Growing: Asians, Blacks and Hispanics

The Asian, Black, and Hispanic populations all grew by double-digits between 2010 and 2019. There was zero growth in the number of non-Hispanic whites.

Growing: Diversity

The minority share of the American population climbed to 40 percent in 2019. It is projected to top 50 percent in 2045. Minorities are a growing share of the population in all 50 states (but not in the District of Columbia), in 358 of 364 metropolitan areas, and in 3,012 of the nation’s 3,141 counties, according to Brookings demographer William H. Frey.

Slowing: Immigration

US population growth is slowing to a crawl, with the 2010s likely to be the decade with the slowest population growth in US history. One reason for the slow growth is a precipitous decline in international immigration.

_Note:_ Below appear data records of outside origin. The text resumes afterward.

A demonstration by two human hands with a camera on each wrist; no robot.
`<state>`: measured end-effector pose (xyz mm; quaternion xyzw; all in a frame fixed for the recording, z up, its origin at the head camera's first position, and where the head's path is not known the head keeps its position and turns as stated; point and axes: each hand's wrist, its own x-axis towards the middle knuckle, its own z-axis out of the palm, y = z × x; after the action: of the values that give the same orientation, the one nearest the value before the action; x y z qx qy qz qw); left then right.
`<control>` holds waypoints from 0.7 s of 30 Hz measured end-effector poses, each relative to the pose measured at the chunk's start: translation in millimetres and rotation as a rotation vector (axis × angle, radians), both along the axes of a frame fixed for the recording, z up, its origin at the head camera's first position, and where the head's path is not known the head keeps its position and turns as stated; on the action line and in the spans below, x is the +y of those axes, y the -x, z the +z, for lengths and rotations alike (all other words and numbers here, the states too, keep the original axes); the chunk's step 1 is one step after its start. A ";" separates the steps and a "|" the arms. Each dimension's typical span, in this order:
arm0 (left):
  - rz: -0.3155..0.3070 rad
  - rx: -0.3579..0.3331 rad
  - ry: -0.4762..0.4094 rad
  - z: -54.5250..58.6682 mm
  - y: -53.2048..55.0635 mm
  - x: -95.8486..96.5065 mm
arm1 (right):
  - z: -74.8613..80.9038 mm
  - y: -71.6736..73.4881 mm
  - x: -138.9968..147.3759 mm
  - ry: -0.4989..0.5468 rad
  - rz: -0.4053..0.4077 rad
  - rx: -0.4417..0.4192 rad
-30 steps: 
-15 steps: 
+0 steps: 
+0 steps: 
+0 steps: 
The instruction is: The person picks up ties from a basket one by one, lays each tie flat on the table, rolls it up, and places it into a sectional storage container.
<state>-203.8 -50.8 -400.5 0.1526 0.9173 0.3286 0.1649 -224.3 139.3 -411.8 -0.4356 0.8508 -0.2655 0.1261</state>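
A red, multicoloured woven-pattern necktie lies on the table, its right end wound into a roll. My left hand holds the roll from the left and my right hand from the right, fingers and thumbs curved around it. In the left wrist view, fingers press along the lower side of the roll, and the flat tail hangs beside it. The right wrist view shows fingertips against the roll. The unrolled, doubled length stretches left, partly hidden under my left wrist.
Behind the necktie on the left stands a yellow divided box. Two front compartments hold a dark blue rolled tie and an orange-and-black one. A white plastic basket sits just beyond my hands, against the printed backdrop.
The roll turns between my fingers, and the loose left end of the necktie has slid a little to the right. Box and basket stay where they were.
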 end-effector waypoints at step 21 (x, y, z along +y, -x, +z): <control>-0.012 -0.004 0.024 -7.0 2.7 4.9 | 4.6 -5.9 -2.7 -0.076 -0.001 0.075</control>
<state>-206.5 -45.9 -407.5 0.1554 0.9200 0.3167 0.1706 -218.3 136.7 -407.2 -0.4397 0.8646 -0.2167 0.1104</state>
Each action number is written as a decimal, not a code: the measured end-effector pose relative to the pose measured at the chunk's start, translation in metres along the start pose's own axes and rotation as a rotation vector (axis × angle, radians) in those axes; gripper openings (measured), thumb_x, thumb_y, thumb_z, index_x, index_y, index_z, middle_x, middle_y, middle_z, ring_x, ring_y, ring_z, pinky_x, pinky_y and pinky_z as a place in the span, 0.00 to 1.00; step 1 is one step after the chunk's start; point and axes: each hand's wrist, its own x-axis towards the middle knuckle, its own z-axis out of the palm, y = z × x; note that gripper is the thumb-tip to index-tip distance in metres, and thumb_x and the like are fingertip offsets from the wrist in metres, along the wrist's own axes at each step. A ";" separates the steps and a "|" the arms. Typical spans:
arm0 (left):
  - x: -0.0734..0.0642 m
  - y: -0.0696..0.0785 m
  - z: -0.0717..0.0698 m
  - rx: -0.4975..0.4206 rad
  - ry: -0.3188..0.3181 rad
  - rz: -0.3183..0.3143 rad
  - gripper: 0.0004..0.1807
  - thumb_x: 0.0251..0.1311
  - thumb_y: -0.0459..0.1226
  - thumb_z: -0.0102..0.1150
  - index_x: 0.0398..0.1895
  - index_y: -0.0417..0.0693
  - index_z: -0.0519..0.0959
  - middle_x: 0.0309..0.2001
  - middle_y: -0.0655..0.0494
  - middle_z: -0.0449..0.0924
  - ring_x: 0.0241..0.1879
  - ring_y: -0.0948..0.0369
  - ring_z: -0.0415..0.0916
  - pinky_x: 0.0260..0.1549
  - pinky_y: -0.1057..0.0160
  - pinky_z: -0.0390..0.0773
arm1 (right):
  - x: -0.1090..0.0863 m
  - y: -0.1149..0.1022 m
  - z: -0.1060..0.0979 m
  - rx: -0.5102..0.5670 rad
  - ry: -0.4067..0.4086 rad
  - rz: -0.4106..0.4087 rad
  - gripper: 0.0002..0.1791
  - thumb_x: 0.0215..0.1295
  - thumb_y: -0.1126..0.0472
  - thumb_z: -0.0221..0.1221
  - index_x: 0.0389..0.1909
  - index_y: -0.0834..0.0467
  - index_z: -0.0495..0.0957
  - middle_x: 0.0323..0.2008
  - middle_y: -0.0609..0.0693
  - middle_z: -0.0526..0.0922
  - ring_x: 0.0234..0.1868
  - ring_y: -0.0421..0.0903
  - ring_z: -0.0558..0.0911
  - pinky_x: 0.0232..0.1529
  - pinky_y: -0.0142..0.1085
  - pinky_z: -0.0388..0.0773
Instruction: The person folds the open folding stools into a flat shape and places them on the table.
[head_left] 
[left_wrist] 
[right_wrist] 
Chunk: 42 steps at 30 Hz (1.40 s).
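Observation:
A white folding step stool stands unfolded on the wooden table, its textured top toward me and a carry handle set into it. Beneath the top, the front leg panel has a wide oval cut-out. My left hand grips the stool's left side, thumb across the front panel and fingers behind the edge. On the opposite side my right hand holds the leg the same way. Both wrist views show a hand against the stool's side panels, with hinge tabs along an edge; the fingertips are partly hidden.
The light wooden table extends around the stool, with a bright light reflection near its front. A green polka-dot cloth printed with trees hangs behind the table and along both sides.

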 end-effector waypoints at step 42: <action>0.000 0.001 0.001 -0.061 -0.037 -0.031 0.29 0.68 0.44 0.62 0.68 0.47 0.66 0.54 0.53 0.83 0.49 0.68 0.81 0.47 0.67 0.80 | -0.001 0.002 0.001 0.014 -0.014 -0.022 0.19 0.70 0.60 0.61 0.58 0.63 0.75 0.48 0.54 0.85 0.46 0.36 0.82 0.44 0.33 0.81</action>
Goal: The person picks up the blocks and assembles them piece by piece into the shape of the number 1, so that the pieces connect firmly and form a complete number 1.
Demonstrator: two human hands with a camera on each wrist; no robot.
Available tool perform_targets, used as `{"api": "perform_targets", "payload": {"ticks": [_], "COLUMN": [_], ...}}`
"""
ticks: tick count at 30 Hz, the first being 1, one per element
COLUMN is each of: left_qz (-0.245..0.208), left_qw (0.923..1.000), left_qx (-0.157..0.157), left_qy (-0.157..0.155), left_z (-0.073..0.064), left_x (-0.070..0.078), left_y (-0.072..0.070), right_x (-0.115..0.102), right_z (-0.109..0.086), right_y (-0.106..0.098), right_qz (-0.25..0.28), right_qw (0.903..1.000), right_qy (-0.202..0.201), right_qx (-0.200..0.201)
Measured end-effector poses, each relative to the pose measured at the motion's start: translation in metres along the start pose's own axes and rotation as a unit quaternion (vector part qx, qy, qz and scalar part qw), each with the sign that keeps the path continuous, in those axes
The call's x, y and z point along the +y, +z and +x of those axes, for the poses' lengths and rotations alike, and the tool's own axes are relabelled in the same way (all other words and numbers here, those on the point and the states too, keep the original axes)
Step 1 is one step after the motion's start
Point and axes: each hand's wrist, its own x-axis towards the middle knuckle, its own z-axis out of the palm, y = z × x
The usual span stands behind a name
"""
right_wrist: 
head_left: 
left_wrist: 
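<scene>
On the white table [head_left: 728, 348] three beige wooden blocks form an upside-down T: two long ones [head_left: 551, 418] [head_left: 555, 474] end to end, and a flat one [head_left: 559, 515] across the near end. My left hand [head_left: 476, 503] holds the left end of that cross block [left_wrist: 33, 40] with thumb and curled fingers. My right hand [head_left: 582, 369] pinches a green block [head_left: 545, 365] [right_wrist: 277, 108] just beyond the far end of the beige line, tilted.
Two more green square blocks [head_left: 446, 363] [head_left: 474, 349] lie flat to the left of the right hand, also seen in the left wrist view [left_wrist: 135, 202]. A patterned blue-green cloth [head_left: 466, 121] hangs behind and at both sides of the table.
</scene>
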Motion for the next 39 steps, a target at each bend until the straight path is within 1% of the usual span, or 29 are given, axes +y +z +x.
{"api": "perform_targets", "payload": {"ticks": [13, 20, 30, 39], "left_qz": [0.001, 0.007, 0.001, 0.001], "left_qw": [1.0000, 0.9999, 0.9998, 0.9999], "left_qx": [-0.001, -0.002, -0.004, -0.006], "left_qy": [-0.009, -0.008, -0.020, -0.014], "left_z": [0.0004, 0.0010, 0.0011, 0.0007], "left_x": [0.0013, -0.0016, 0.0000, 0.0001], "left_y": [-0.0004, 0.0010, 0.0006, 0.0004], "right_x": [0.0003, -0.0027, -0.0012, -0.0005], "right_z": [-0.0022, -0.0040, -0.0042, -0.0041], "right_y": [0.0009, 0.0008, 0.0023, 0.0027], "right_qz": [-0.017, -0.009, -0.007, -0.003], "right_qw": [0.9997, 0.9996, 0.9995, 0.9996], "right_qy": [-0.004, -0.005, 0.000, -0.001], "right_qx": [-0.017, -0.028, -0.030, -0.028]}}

A net of only 595,000 immigrants were added to the US population in 2019, the lowest level of the decade and well below the more than 1 million immigrants added to the population in 2015 and 2016.

Slowing: Natural increase

Another reason for the nation’s slowing growth is the ongoing baby bust. With fewer babies being born, deaths outnumbered births last year in 1,430 counties (46 percent of the total), according to demographer Kenneth Johnson of the University of New Hampshire. Nationally, natural increase (births minus deaths) added only 957,000 people to the U.S. population in 2019, the smallest number in more than 50 years and 38 percent less than in 2010.

Screeching Halt: Children

One million fewer children: This may be the most dramatic headline of the Census Bureau’s 2019 population estimates. Because of the baby bust, the number of children in the United States fell by 1 million between 2010 and 2019. The decline occurred only among non-Hispanic whites, however.

Screeching Halt: Non-Hispanic whites

There were 536,000 fewer non-Hispanic whites in the US in 2019 than in 2016. The population is shrinking because deaths now outnumber births among non-Hispanic whites.